PROBLEM TO WORK ON :: Repeat, exactly and alone, every line from the line that contains "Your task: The" to the end of the entries.
--- GIVEN RECORDS Enclosed Below ---
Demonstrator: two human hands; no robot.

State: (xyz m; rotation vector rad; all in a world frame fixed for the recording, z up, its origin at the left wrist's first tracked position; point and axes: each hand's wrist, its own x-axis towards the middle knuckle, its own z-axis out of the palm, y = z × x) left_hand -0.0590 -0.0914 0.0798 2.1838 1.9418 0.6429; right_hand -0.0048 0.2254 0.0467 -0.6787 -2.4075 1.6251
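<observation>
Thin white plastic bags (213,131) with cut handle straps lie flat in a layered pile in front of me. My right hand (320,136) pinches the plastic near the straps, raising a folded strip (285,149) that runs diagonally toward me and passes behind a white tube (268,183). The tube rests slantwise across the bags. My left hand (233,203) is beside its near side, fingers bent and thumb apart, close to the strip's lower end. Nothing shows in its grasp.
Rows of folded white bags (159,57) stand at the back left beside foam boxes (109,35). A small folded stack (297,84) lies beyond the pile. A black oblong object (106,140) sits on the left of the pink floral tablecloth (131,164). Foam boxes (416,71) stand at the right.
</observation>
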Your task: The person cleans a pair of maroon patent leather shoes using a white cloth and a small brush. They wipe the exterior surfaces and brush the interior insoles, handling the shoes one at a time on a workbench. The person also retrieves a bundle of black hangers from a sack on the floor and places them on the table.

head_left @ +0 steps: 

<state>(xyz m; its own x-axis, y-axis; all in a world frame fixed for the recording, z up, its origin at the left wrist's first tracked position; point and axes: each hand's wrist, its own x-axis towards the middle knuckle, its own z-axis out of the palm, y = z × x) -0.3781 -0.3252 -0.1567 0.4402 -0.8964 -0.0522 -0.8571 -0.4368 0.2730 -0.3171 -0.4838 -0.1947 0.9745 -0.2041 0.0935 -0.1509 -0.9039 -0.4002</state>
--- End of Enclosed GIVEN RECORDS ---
FINAL ANSWER ::
Your task: The person cleans a pair of maroon patent leather shoes using a white cloth and a small brush. They wipe the exterior surfaces and brush the interior insoles, handling the shoes one at a time on a workbench. The person also retrieves a bundle of black hangers from a sack on the floor and places them on the table.

head_left @ +0 steps: 

<state>(xyz m; its own x-axis, y-axis; all in a world frame fixed for the recording, z up, its origin at the left wrist's first tracked position; point and axes: each hand's wrist, its own x-axis towards the middle knuckle, its own z-axis out of the palm, y = z × x) -0.3781 -0.3252 -0.1567 0.4402 -0.8964 -0.0522 -0.8571 -0.4368 0.2730 -0.3171 -0.4838 -0.1947 0.9745 -0.2041 0.0935 -0.1509 -0.9039 -0.4002</state>

No more work remains in this exercise.